## Exercise
Look for "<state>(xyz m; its" in the listing below, then copy exactly the line it appears in and all lines after it to the end, and nothing more.

## Data
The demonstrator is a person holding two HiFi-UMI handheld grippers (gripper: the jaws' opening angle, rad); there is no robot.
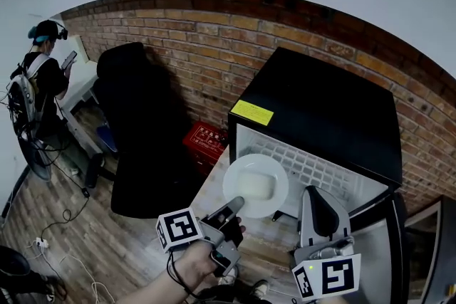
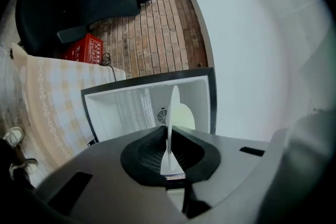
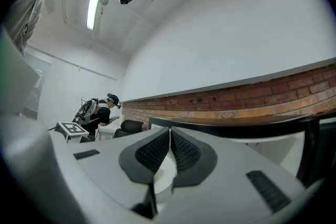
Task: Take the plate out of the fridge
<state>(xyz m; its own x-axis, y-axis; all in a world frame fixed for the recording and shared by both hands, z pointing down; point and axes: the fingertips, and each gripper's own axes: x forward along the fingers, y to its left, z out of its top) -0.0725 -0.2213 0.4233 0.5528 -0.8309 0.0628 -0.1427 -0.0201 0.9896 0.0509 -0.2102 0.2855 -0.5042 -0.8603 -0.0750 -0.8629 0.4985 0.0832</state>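
Open fridge [image 1: 320,117]; white plate [image 1: 255,185] at its opening, rim clamped in left hand-held gripper [image 1: 234,208]; right hand-held gripper [image 1: 313,193] jaws together beside plate.

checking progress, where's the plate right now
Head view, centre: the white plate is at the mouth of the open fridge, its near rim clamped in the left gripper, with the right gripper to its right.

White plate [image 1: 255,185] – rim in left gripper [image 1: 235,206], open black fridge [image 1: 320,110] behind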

## Output
<state>(xyz m; its own x-axis, y-axis; all in a world frame fixed for the recording and shared by both hands, z pointing down; point and axes: the fingertips, and each gripper's own axes: x forward along the fingers, y to its left, z out of its top) -0.0725 -0.2213 0.4233 0.5528 -0.8309 0.0628 -0.1427 -0.0201 0.9896 0.0509 -0.2102 0.2855 -0.5042 -0.8603 -0.0750 -0.8629 0.4985 0.0832</state>
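Open fridge [image 1: 320,117]; white plate [image 1: 255,185] at its opening, rim clamped in left hand-held gripper [image 1: 234,208]; right hand-held gripper [image 1: 313,193] jaws together beside plate.

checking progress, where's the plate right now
Head view, centre: the white plate is at the mouth of the open fridge, its near rim clamped in the left gripper, with the right gripper to its right.

White plate [image 1: 255,185] – rim in left gripper [image 1: 235,206], open black fridge [image 1: 320,110] behind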

With this, the exercise is finished.